--- Exercise aim ---
Among the entries below, one line contains "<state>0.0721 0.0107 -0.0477" and another contains "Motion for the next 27". Transcribe those two lines and every line between them, exactly.

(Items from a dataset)

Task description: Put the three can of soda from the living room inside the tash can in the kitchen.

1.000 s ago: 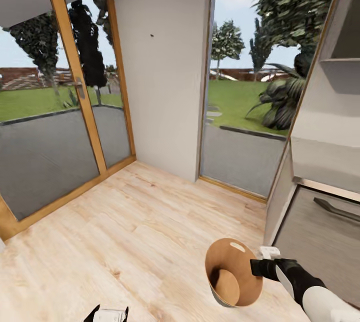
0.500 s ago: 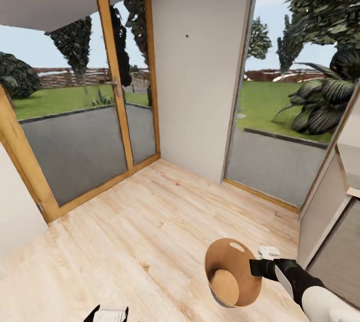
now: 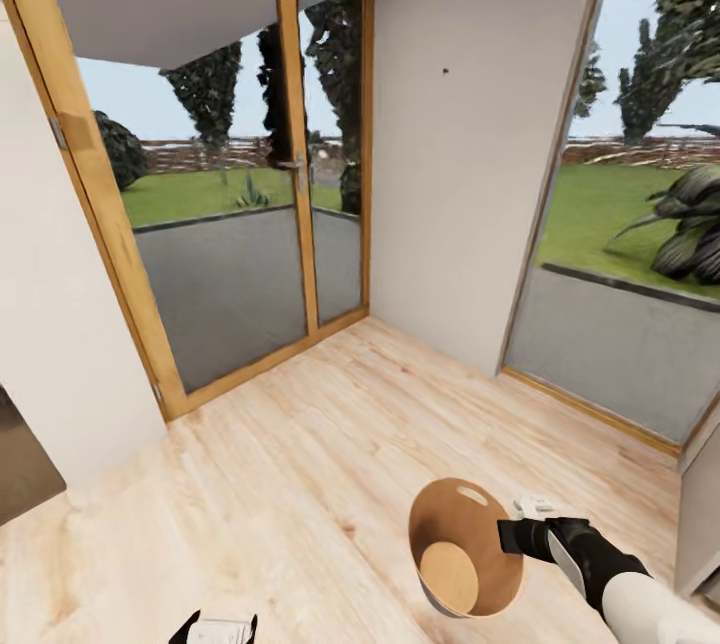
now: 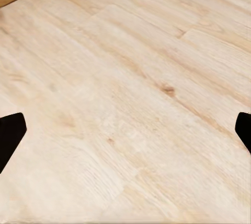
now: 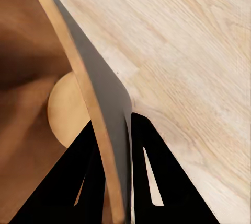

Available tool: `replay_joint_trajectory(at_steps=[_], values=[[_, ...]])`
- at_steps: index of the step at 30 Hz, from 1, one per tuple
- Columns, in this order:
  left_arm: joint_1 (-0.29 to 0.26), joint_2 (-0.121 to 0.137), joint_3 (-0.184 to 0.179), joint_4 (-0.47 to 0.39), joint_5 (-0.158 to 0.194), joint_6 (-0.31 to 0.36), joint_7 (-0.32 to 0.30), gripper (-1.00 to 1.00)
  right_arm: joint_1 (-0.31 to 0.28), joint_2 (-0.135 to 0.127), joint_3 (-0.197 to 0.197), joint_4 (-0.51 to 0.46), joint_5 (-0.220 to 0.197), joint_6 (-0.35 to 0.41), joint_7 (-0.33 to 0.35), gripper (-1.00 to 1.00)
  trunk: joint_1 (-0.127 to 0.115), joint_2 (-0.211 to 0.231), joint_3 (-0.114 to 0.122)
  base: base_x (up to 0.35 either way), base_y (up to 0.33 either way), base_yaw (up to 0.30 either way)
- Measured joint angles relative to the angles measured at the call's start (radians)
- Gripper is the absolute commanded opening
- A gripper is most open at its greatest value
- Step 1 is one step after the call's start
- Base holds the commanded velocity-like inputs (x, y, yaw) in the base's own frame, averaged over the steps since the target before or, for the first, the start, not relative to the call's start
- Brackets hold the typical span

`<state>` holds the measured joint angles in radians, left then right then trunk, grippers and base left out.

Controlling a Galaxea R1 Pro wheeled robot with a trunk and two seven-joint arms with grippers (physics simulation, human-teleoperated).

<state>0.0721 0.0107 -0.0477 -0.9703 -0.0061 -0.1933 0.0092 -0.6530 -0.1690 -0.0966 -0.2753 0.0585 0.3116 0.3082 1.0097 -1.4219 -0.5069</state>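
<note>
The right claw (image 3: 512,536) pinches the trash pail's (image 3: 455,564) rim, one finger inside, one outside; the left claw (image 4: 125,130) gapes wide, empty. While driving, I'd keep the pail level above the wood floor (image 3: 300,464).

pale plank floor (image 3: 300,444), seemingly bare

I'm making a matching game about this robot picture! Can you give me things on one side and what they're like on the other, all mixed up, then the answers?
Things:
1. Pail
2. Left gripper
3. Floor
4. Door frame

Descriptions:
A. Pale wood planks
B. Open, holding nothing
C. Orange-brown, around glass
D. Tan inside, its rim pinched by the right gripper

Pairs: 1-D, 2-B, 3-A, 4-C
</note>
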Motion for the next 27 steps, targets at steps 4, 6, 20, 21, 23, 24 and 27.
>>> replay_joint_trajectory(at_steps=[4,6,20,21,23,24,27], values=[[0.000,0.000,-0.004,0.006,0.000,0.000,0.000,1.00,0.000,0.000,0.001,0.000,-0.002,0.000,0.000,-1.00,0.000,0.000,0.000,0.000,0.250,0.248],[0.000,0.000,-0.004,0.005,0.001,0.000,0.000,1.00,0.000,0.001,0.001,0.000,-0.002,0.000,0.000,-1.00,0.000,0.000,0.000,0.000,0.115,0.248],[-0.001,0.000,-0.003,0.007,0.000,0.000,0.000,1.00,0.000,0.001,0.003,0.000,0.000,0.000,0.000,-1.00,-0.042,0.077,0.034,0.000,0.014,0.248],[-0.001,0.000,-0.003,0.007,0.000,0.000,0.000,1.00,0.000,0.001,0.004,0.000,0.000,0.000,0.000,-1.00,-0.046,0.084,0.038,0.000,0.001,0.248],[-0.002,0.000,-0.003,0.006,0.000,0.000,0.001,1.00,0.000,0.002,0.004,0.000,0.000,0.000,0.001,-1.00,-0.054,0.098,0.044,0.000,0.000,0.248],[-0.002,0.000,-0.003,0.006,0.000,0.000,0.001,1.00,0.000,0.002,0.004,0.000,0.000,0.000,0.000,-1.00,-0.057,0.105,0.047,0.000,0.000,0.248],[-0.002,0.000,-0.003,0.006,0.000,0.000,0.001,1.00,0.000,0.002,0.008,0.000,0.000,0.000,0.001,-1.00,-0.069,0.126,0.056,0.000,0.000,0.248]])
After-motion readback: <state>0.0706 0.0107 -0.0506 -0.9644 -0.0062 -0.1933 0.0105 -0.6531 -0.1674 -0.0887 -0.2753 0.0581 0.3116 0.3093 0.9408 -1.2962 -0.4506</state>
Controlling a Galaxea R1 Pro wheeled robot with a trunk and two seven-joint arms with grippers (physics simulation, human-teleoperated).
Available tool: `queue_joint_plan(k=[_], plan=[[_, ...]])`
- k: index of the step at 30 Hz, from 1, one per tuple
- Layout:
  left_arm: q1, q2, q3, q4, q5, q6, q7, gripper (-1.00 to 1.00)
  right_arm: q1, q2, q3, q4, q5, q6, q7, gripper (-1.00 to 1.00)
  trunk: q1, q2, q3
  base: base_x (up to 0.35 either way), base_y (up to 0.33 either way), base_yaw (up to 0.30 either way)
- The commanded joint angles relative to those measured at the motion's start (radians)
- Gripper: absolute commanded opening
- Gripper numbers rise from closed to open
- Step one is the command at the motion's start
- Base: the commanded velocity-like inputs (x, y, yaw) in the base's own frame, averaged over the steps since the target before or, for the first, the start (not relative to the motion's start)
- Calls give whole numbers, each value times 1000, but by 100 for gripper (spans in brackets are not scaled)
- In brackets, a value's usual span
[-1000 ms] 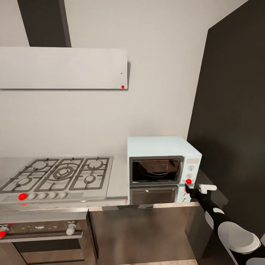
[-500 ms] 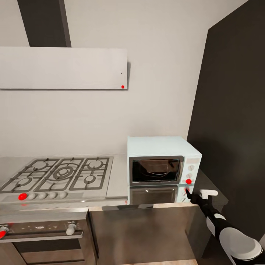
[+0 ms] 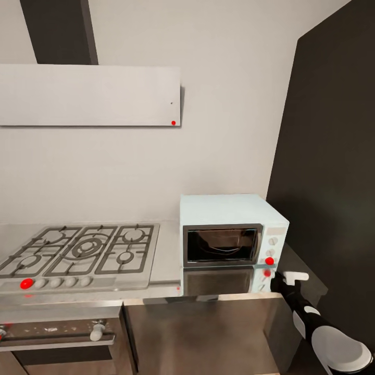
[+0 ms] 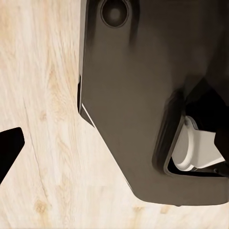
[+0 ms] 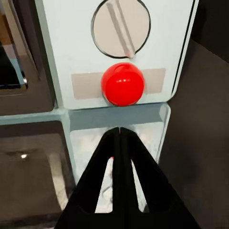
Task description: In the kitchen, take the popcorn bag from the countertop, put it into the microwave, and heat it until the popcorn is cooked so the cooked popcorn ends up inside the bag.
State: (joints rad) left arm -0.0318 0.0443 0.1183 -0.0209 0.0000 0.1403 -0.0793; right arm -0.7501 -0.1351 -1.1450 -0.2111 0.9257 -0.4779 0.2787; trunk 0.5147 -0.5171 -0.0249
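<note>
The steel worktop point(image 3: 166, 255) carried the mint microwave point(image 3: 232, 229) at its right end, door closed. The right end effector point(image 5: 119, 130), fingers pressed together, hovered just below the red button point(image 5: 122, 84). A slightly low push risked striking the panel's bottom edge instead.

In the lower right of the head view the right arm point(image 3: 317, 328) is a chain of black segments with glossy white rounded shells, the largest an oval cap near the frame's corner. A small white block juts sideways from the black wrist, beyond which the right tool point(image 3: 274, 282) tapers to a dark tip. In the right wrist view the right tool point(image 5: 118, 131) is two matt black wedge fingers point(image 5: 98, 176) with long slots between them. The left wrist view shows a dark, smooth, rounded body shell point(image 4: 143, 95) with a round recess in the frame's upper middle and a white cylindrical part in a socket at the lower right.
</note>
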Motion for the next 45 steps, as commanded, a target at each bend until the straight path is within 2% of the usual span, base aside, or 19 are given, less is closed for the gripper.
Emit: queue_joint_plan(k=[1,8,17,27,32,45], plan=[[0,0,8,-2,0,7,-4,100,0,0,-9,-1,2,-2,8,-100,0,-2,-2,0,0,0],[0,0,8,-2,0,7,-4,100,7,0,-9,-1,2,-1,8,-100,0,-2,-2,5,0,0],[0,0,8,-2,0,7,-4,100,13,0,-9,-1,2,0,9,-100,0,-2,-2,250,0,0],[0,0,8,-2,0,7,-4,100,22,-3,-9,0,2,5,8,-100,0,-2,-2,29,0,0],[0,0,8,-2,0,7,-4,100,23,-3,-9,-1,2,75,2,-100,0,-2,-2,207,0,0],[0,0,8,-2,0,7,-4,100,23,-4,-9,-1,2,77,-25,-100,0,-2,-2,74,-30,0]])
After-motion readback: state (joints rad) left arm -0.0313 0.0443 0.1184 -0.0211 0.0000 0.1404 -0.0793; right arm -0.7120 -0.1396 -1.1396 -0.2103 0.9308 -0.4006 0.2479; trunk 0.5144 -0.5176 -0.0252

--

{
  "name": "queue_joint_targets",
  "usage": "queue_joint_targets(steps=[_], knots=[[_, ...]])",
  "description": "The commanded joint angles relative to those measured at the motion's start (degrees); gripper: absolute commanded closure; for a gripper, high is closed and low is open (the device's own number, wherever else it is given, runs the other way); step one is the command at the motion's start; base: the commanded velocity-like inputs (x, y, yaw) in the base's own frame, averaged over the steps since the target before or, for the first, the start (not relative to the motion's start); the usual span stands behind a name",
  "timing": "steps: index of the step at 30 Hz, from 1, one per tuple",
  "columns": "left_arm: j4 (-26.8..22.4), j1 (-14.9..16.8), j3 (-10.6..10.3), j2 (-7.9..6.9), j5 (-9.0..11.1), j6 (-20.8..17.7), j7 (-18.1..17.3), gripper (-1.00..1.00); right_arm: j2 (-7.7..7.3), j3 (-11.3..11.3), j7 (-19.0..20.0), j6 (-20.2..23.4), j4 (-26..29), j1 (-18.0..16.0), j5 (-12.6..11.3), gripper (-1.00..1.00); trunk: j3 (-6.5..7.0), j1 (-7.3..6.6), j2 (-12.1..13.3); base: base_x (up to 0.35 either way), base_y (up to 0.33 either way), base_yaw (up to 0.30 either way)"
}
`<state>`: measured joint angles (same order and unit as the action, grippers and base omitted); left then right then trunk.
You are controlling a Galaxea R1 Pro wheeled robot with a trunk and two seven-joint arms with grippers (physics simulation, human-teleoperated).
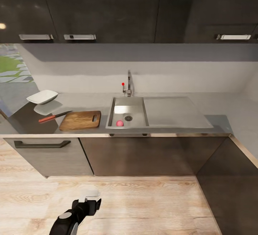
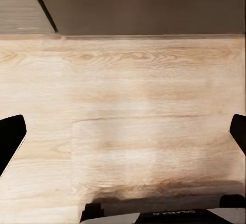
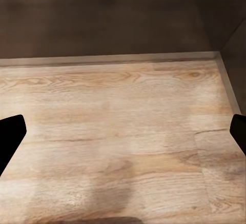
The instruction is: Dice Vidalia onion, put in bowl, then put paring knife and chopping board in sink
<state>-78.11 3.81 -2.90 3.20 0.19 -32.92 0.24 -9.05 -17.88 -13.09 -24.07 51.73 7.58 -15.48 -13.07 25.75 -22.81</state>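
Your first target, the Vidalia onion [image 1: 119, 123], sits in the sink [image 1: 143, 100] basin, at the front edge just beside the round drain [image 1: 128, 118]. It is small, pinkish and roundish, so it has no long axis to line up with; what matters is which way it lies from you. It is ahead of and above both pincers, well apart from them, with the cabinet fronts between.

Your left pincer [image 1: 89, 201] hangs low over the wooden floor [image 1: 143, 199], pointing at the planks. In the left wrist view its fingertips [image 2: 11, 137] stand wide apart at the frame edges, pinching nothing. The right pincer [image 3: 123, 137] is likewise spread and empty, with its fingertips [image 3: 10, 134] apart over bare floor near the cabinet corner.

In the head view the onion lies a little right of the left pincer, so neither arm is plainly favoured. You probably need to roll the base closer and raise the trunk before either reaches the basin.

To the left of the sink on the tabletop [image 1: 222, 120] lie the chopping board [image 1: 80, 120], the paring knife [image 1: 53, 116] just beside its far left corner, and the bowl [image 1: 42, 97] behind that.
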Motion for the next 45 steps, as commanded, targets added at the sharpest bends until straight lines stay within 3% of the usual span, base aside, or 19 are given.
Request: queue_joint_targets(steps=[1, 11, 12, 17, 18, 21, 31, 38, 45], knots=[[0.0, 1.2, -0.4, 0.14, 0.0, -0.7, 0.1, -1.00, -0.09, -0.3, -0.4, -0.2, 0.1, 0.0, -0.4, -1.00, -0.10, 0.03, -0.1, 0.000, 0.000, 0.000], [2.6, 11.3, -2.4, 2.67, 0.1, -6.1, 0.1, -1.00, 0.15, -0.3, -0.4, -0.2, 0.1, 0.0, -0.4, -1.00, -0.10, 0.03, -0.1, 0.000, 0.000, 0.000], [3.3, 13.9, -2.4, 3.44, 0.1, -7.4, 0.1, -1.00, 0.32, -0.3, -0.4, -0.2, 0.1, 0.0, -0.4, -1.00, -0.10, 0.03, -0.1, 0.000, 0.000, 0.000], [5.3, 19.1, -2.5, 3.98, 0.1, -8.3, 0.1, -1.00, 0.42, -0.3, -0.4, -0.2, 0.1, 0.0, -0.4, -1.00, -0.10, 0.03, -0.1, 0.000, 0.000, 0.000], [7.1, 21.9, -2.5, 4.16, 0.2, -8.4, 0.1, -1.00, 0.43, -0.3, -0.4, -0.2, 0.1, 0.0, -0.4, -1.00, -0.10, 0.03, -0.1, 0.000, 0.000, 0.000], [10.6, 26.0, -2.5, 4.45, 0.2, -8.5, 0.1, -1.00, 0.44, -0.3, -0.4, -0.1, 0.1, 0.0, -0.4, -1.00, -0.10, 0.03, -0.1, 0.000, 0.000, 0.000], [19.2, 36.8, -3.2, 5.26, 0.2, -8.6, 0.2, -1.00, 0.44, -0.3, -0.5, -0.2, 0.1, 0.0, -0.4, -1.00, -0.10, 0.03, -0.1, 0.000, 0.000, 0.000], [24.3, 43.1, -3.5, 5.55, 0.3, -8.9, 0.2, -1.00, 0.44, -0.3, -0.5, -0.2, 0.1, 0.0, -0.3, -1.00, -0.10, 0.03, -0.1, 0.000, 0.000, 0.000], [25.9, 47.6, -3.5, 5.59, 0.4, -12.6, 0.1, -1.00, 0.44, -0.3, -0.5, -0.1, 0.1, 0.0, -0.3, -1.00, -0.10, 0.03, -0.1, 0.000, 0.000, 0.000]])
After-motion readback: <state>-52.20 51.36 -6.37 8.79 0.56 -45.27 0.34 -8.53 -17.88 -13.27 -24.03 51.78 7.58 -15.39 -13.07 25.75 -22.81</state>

--- Output below ---
<state>0.0721 0.0107 -0.0477 -0.9703 -0.0061 -0.1933 0.0092 -0.6530 -0.1690 -0.0966 -0.2753 0.0585 0.3116 0.3082 1.0097 -1.4219 -0.5069</state>
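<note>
The right claw (image 3: 512,536) pinches the trash pail's (image 3: 455,564) rim, one finger inside, one outside; the left claw (image 4: 125,130) gapes wide, empty. While driving, I'd keep the pail level above the wood floor (image 3: 300,464).

pale plank floor (image 3: 300,444), seemingly bare

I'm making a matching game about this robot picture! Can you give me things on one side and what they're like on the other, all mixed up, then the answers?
Things:
1. Pail
2. Left gripper
3. Floor
4. Door frame

Descriptions:
A. Pale wood planks
B. Open, holding nothing
C. Orange-brown, around glass
D. Tan inside, its rim pinched by the right gripper

Pairs: 1-D, 2-B, 3-A, 4-C
</note>
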Motion for the next 27 steps, targets at steps 4, 6, 20, 21, 23, 24 and 27.

The exercise requires nothing more.